What is in this article?:
- US helps Afghanistan with first soybean plant
- Growing demand for U.S. feed
- A new soybean processing factory in Afghanistan creates a landmark link between states like Ohio and Afghan reconstruction efforts.
Growing demand for U.S. feed
For example, USDA purchased 1500 metric tons of soybeans for the processing plant’s use from Perdue’s partnership with Commercial Lynks, a Virginia-based trading company. Perdue has more than 70 grain elevators east of the Mississippi River and used Michigan and Ohio soybeans for the USDA purchase. The soybean sale further contributed to the U.S. economy as the shipment loaded at a port facility in Chesapeake, Virginia.
According to Perdue Grain and Oilseed Vice President John Cassidy, developing country markets represent a growing demand for U.S. feed ingredients. “WISHH is an important tool to expand markets in the U.S. soybean industry,” says Cassidy, who also appreciates the importance of USDA backing of the financing in countries that have immature banking sectors.
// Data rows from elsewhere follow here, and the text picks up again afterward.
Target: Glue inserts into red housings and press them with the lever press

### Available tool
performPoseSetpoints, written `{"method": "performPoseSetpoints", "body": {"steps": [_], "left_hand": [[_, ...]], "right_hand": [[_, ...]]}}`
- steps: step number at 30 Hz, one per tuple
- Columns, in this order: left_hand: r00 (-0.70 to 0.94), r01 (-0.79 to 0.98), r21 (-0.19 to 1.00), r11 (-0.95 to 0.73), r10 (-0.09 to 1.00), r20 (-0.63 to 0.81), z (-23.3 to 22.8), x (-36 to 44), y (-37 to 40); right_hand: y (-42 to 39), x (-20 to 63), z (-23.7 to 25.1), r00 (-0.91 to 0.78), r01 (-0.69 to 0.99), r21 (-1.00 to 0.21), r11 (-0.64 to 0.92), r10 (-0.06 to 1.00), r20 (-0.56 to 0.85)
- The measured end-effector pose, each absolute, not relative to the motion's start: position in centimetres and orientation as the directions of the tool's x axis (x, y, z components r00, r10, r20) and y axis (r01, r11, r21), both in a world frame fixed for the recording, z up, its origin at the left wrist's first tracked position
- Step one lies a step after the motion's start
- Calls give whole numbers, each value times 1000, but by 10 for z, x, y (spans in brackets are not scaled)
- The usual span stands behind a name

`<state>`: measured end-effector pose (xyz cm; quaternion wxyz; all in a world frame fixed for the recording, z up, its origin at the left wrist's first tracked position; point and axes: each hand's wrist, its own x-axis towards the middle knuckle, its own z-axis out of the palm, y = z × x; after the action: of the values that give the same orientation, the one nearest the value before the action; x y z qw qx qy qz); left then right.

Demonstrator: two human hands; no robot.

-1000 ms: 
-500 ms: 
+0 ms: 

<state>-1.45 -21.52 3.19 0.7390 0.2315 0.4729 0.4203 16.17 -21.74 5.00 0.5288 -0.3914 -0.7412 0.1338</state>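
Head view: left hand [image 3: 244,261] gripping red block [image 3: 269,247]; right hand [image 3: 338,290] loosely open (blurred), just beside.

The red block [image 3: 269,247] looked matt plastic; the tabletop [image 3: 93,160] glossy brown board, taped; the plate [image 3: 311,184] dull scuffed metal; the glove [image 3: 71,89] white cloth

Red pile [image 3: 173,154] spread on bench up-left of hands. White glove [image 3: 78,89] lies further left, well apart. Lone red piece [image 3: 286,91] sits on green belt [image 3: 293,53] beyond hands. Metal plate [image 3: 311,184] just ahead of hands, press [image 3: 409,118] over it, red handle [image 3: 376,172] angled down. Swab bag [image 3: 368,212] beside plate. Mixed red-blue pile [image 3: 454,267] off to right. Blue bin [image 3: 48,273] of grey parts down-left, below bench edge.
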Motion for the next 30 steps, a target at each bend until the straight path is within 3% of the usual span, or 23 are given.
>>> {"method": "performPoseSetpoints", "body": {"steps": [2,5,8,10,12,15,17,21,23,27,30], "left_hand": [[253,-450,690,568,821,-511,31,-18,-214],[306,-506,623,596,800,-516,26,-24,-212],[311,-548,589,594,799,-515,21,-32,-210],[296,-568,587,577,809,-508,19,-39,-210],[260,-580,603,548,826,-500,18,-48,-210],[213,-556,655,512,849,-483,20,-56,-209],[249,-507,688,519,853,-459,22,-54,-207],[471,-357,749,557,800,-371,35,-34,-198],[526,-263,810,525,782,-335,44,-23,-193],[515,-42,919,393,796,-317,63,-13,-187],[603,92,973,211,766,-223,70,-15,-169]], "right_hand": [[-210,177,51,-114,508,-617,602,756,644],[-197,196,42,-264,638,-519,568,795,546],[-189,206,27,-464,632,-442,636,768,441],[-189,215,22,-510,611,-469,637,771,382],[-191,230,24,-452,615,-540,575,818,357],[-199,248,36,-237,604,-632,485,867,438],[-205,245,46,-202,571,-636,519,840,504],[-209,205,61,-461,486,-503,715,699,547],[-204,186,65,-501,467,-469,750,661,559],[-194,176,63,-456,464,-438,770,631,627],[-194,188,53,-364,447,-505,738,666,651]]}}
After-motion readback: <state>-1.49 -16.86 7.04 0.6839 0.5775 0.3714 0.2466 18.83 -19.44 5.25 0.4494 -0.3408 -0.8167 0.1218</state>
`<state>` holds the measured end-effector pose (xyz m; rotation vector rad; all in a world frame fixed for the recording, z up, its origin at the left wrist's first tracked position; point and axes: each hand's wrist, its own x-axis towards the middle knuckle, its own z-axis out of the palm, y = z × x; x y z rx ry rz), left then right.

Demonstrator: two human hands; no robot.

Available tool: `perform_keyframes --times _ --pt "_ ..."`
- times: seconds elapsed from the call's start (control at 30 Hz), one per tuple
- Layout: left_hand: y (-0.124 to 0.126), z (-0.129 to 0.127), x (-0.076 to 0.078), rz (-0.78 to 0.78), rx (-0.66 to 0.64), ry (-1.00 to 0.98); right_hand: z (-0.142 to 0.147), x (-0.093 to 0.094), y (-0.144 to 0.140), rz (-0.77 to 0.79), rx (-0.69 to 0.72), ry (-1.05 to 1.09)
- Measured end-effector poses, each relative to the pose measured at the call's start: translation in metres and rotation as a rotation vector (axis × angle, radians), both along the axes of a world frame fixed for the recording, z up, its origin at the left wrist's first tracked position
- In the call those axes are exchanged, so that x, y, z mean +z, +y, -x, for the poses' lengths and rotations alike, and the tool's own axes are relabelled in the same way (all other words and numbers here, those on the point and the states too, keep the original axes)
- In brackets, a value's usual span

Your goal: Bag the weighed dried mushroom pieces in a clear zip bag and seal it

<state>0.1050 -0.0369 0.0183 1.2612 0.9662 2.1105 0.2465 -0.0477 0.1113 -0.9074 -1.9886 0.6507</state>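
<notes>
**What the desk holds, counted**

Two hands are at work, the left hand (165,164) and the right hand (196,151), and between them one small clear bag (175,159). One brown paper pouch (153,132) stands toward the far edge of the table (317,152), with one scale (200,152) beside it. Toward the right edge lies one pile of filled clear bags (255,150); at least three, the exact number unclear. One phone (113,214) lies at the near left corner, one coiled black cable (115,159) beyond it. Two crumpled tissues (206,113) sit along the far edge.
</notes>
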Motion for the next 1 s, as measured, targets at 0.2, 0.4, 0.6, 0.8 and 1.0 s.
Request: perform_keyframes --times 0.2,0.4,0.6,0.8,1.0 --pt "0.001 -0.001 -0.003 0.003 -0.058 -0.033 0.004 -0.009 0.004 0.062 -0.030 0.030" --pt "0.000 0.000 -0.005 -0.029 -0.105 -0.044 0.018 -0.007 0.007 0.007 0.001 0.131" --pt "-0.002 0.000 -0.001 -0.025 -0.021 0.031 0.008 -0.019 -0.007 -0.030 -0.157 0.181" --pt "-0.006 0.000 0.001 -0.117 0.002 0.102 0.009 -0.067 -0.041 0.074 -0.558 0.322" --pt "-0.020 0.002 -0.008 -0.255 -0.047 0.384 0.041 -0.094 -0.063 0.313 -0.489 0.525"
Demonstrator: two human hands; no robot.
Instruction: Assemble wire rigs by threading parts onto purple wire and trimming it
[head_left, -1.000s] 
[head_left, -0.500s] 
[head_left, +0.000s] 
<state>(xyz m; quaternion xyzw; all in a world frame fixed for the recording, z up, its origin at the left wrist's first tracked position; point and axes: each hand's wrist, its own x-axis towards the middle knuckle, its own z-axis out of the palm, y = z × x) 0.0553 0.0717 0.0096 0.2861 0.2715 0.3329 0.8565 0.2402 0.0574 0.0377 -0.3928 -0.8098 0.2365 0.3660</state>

In 2011, the project also assisted 891 Afghan farmers, including 91 women, in producing the country’s first commercial crop of soybeans on a total of approximately 450 acres. This year, 3,325 Afghan farmers, including 300 women, are planting soybeans through SARAI.
The U.S. Department of State and Department of Defense contributed to this success by assisting ASA’s WISHH with military air transport of the Stine soybean seeds from Illinois to Bagram Airfield, Afghanistan. The shipment was then trucked to farmers in a northern province. In 2011-12, a combined total of approximately 50 metric tons of U.S. soybean seeds went to Afghanistan for farmers to plant.
In addition to generating income for subsistence farmers who typically have less than an acre of land, the soybeans are priming the growth of oilseed demand in the country. Currently, Afghanistan imports more than 90 percent of its cooking oil. Much of that is palm oil. Afghanistan’s poultry and livestock industries also look to expand with quality meal from oilseed crops, such as soybeans.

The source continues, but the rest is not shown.